### REQUIREMENT
Given the material below, output exactly the lines from the line with "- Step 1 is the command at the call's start" to the line with "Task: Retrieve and", both ends included, and no other lines.

------ DATASET CONTENT

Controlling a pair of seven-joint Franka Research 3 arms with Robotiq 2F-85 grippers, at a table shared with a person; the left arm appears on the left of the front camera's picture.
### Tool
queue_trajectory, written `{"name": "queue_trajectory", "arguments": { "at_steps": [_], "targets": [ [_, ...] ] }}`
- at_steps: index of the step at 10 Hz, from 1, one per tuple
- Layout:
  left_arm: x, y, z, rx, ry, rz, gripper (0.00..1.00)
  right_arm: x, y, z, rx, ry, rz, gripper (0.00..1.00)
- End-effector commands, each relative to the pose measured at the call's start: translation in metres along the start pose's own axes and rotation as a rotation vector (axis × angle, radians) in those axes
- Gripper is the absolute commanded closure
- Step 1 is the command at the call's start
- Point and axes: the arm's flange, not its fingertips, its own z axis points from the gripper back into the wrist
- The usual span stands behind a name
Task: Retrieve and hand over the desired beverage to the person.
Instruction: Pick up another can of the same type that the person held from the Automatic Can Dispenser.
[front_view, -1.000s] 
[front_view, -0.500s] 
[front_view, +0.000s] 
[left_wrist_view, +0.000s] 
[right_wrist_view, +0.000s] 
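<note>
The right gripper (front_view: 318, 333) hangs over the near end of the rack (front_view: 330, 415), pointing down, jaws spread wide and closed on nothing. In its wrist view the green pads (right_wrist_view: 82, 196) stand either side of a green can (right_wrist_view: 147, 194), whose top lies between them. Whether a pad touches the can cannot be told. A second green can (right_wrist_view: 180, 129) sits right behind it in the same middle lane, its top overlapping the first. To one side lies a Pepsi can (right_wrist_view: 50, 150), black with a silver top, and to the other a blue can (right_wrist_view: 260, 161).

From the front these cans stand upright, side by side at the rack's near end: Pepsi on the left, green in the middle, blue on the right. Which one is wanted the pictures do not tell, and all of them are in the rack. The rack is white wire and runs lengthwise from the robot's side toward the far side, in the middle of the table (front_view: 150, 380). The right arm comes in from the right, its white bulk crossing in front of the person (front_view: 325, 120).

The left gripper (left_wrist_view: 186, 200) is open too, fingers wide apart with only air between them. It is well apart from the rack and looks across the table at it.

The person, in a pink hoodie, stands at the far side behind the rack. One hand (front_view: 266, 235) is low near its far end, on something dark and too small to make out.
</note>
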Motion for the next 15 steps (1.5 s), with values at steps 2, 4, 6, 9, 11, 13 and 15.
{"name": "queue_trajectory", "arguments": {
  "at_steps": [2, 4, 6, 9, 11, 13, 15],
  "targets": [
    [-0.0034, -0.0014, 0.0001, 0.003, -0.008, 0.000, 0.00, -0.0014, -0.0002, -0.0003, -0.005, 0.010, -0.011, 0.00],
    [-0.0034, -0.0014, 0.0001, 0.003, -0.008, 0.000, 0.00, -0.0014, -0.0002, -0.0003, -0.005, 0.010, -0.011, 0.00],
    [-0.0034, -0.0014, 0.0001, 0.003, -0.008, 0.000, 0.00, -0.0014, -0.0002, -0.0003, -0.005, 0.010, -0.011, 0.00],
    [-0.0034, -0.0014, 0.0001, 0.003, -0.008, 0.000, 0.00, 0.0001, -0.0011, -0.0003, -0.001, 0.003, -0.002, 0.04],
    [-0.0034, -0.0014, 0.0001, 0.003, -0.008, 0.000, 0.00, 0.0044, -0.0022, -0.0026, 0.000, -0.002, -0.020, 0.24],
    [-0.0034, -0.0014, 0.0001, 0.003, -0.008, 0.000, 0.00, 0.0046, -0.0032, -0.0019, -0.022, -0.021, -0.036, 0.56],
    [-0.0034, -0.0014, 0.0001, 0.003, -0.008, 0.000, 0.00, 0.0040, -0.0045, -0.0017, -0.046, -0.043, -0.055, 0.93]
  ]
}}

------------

### TASK RESULT
- Step 1 is the command at the call's start
- Point and axes: the arm's flange, not its fingertips, its own z axis points from the gripper back into the wrist
- The usual span stands behind a name
Task: Retrieve and hand over the desired beverage to the person.

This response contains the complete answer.